Gerçekten, Türkiye açısından da bunlar, bizim, sadece HDP'nin değil, bu Parlamentonun da kendi gündemine alması gereken bir konu.

Değerli milletvekilleri, biz bu kürsüde işçi sağlığı, iş güvenliği konusunda çok fazla konuştuk, bir kez daha bir araştırma önergesi gündeme getiriyoruz. Her ölümün olduğu yerde, biz her defasında bir araştırma önergesiyle bunu gündeme taşımaya çalışıyoruz.

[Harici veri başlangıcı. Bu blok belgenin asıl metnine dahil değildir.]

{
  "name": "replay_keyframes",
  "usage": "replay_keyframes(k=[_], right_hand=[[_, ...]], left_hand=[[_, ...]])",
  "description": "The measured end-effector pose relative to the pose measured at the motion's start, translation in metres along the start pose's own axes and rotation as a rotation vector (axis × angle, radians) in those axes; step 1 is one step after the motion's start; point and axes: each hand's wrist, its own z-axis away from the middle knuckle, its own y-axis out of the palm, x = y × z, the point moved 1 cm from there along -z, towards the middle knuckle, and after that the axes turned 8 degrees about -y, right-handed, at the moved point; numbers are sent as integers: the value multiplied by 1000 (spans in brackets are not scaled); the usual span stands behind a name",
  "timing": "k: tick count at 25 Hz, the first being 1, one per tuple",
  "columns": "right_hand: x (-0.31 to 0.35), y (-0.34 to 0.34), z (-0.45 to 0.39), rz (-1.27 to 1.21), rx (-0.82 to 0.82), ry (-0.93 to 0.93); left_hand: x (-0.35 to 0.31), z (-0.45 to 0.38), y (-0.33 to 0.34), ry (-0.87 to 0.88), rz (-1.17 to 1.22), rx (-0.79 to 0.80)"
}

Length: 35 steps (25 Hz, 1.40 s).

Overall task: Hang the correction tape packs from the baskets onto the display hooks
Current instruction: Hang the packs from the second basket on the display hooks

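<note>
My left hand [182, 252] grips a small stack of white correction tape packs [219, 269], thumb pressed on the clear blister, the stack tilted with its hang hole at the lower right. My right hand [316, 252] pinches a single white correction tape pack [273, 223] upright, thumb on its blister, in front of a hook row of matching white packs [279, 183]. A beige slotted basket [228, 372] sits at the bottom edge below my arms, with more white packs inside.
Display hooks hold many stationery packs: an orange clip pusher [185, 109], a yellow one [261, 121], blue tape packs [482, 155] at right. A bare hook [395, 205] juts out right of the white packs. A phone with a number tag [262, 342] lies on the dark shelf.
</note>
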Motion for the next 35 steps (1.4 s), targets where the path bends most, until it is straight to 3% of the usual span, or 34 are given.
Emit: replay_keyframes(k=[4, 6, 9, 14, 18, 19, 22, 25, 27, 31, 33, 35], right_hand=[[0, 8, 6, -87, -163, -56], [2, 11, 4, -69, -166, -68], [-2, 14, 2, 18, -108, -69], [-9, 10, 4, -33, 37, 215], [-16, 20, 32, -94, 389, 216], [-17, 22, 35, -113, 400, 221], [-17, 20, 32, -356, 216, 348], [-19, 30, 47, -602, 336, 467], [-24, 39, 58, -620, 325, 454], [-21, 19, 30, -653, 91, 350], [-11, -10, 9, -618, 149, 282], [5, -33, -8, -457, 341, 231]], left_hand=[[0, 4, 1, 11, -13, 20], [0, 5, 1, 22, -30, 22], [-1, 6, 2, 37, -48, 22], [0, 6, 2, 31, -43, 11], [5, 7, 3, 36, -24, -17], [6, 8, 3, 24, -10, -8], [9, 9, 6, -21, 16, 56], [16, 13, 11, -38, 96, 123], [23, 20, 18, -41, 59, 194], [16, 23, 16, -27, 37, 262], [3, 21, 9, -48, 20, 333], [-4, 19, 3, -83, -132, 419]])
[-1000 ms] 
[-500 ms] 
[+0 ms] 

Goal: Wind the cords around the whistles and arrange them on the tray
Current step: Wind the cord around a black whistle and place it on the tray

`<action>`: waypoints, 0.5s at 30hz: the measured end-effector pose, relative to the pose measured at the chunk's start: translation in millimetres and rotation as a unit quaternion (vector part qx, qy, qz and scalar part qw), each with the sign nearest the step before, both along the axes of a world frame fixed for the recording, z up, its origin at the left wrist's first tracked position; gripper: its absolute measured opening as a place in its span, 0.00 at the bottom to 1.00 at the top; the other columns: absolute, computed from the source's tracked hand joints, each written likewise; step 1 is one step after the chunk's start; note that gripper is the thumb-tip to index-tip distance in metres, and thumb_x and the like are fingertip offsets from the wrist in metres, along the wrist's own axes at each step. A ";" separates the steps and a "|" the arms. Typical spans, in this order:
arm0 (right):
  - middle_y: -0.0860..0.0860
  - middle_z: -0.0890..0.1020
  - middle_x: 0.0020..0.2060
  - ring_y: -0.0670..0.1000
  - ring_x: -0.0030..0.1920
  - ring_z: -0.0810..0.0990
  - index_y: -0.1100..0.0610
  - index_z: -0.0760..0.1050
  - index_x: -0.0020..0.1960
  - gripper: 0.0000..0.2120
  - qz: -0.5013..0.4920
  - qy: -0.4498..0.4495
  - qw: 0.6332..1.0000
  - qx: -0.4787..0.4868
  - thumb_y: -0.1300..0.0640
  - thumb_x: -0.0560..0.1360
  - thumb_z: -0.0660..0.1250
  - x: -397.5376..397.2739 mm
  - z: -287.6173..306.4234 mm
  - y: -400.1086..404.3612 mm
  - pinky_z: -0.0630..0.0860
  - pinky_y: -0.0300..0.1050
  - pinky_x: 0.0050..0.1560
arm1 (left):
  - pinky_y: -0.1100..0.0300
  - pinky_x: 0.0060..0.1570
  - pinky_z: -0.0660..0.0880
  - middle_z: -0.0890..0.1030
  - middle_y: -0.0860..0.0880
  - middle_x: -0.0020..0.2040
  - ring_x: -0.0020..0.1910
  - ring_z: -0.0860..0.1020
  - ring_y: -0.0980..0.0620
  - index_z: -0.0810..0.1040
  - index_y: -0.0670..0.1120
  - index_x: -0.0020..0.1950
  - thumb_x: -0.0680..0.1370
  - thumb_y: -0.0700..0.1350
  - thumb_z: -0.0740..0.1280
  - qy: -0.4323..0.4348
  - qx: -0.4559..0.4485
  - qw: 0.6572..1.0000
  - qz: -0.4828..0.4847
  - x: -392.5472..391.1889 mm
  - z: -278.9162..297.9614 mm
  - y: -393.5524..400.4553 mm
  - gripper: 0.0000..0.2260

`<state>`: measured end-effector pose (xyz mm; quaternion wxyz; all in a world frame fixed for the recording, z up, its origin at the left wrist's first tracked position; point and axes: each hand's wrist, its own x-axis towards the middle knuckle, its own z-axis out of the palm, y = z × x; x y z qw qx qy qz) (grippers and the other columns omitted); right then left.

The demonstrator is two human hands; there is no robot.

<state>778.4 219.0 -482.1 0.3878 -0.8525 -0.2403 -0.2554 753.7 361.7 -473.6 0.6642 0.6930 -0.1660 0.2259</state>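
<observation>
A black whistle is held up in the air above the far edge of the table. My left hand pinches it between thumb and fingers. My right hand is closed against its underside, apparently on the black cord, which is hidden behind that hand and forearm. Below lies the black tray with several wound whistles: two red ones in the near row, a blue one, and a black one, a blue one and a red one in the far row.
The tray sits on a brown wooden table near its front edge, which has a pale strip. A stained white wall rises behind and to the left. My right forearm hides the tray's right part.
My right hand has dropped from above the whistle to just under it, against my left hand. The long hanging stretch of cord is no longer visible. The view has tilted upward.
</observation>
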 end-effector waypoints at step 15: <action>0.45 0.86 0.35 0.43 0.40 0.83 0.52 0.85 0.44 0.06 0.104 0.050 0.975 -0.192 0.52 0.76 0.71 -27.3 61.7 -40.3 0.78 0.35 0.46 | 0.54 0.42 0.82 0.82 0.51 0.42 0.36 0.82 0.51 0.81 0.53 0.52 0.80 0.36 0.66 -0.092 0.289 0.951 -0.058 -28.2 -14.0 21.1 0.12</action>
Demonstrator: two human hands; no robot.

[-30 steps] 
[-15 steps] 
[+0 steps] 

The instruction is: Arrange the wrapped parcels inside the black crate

Baştan belirtelim, bu araştırma önergemiz de kabul edilmeyecek, öyle görünüyor çünkü iktidar, aslında bu konuda bizim verdiğimiz her türlü önergeye hayır diyor baştan. Ama biz buradan hatırlatmak isteriz: Yani biz, sadece ölülerin, işçi ölülerinin yanına gidip orada maden kapılarında nöbet tutmak değil, ölüleri ailelerine teslim etmek değil, onların yaşaması için işler yapmak zorundayız. Yani, biz kadınlar olarak da hep böyle, kadınlar, öldüğünde gidip onları mezarlara taşımaktan, tabutlardan sıkıldık, işçi tabutlarını taşımaktan sıkıldık. Daha altı ay olmadı değerli arkadaşlar, bu ülkede Soma gibi bir facia yaşandı, 301 işçi diri diri toprağa gömüldü. O zaman da ifade etmiştik "Gelin, bu konuda ciddi bir iş yapalım." Burada, bir daha bu maden kazalarının olmaması konusunda, işçi kazalarının olmaması konusunda ne yapıyorsak birlikte yapalım diye torba yasa çıkarıldı. AKP Hükûmetinin genel politikası, her şeyde bir rant elde etme yaklaşımı ne yazık ki buradan da, bu cinayetten, işçi katliamından, işçi katliamını önlemek üzerinden değil, buradan bir rant elde etmek üzerine kurulduğu için torba yasaya konuldu. Sadece işçilerin, sadece emekçilerin sorununu ilgilendiren bu konuda kapsamlı bir değerlendirme yapan değil, torbanın içerisinde, buradan işçileri değil, patronları daha çok nasıl koruruz yaklaşımı içerisinde oldu.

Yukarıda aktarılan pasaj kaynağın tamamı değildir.